The way the entire Constitution should be viewed is to look at it as being a contract. A contract between the government and the people. Then you can start objectively reading it.
Next you should know that Constitutional rights are not unlimited. Why? Because other people and the government have competing interests and competing rights. So, the courts have delineated and upheld many of what are called reasonable time, place, and manner restrictions to our right to speech.
So yes, a political demonstration may require a local permit. And yes, the public park can close at midnight, and people can be prevented from having a demonstration at that public forum between the hours of say midnight and 7:00 am, when they open again. I’m just picking these times at random, but you get the point.
And no, you don’t get to sit on someone’s private front-door porch swing, or even march on the public sidewalk in front of that person’s private home, at 3:00 am, shouting through blow-horns and waving banners about your favorite pet peeve. Come back at a reasonable time and keep yourself at a reasonable distance.
Now as to just what constitutes speech. That’s a little trickier, and we better look to court decisions for a little help here. Speech is not just the spoken word. But it’s also not smoking cigarettes or eating cheeseburgers.
Speech does include symbolic action, like burning a flag, and that is perfectly legal. Although, to be safe, you might want to watch out for where and when you are burning one. And no, I don’t find this to be an unpatriotic act at all. I believe that exercising your rights, no matter what anyone else thinks, is a patriotic statement. Four generations of my family fought in all branches of the US military to protect these rights. That would be meaningless if no one exercised them.
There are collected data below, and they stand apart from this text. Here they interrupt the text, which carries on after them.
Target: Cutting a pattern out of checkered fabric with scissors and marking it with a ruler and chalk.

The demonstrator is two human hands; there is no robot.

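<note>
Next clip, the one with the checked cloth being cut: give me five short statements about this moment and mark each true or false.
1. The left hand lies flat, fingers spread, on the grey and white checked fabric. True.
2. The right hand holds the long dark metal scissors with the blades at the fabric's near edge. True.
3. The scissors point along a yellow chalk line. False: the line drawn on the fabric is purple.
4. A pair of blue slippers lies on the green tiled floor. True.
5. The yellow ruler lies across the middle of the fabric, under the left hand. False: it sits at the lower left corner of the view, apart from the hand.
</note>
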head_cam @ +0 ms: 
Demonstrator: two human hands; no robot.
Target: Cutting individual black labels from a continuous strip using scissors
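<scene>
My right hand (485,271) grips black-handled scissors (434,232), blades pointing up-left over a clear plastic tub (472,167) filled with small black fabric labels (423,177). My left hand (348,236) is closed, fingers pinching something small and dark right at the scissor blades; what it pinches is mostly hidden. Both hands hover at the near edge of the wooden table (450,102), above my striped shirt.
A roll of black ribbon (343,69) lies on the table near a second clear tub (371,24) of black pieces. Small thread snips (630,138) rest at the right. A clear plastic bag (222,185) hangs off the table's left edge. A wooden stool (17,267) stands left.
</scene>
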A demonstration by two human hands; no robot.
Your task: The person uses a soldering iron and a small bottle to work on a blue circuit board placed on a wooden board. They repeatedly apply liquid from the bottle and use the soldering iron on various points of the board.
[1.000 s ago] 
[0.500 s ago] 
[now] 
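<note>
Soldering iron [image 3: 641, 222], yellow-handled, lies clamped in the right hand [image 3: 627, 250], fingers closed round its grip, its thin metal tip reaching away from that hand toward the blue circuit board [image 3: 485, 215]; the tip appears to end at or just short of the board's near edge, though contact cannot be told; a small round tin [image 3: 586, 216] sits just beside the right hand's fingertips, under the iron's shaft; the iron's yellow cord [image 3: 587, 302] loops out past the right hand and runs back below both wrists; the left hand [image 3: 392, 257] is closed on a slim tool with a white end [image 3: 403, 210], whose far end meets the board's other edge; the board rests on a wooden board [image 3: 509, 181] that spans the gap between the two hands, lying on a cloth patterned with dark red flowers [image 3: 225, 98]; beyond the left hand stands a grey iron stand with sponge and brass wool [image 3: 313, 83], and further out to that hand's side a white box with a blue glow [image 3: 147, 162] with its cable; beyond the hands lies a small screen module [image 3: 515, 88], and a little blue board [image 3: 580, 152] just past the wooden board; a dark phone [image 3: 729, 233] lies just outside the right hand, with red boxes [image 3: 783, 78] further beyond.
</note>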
Another example of symbolic speech would be wearing a religious pin on your uniform, while working for a government employer. Because the employer is a government actor, not a private employer, it would have a hard time denying your right to do this.
Commercial speech and political speech are also protected, but in a little bit different ways. I can come back another day to talk about the decision in Citizens United v. Federal Election Commission, 558 U.S. 310 (2010), and what effect that has on political advertising dollars, but no point to getting overly technical today. Suffice it to say, that being able to finance and air political advertising with a willing media entity is different that having a federal law in place that restricts this activity.
Facebook says it accepts political advertising dollars and that it will not be concerned with the content of those ads, even if they are patently false. Twitter has responded by saying it is concerned with the content, and the power social media has with influencing voters, so it has chosen not to accept those dollars and not risk airing false propaganda.
I think it’s a good move on Twitter’s part.
Photo: Every US citizen should have one of these. I have several. It’s a very powerful document for so few words it uses.